— PROMPT —
Each line that contains the word "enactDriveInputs" is to be copied from the records below.

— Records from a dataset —

________________________________________

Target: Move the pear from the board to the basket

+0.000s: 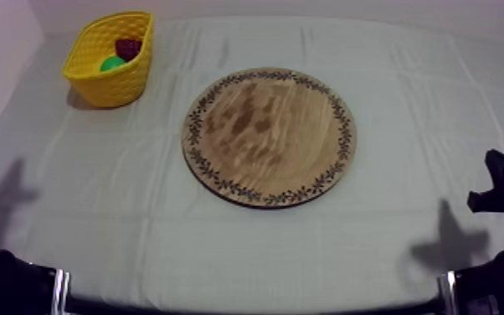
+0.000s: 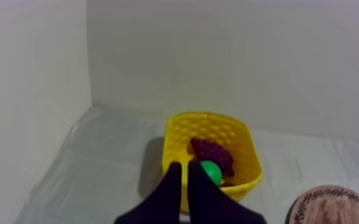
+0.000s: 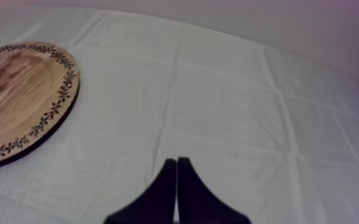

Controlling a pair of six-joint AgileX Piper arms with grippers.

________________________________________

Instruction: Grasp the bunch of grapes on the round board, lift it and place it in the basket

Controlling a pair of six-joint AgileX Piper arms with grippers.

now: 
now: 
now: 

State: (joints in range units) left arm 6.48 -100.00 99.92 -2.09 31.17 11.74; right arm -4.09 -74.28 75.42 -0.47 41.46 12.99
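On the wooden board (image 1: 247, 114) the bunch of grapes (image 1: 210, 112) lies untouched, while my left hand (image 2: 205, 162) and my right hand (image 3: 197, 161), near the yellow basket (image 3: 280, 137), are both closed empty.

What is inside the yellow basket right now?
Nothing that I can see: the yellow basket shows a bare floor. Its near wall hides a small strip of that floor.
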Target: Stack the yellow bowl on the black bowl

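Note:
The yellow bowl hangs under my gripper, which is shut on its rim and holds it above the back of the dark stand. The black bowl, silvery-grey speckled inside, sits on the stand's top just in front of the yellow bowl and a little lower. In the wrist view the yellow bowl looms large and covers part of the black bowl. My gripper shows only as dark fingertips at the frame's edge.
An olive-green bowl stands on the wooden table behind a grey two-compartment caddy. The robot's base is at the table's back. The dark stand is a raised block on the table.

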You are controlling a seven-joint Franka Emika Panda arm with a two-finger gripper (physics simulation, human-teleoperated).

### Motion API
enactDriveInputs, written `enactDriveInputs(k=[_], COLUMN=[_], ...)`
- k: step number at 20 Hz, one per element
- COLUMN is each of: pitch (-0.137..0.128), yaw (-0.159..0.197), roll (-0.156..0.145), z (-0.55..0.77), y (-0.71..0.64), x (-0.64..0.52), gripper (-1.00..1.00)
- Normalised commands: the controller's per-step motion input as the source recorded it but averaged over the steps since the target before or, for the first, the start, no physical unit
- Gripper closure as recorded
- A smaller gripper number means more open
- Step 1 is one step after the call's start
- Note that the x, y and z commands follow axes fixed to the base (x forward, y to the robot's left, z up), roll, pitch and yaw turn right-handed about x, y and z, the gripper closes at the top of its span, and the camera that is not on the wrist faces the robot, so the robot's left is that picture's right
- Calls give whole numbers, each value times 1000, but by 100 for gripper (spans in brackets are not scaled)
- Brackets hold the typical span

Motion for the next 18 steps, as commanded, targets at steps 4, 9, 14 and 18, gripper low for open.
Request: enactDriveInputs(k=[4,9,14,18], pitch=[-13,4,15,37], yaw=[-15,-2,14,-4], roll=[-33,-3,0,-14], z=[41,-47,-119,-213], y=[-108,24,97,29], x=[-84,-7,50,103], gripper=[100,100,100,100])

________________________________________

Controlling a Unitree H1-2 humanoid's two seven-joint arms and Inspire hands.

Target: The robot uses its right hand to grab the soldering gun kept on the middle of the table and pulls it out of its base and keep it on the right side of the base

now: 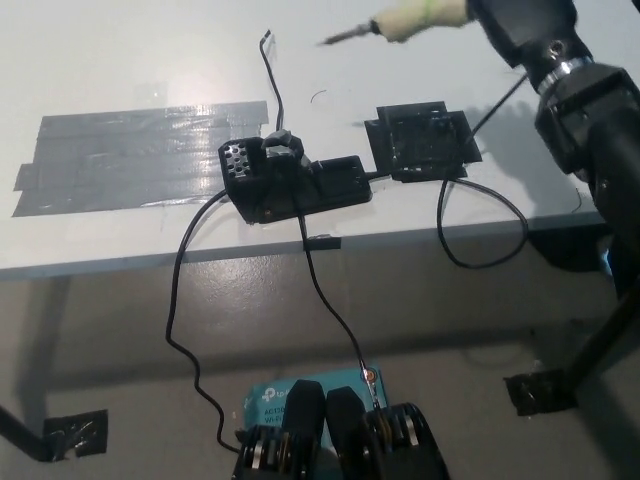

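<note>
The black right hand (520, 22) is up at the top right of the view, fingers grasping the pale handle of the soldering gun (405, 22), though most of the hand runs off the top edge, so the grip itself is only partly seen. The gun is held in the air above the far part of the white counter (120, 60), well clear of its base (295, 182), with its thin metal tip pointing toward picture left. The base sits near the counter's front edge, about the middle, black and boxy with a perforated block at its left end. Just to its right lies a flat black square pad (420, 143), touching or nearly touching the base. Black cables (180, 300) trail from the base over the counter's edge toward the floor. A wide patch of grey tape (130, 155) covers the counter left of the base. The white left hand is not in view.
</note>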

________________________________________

— SOLUTION —
enactDriveInputs, written `enactDriveInputs(k=[_], COLUMN=[_], ...)`
Request: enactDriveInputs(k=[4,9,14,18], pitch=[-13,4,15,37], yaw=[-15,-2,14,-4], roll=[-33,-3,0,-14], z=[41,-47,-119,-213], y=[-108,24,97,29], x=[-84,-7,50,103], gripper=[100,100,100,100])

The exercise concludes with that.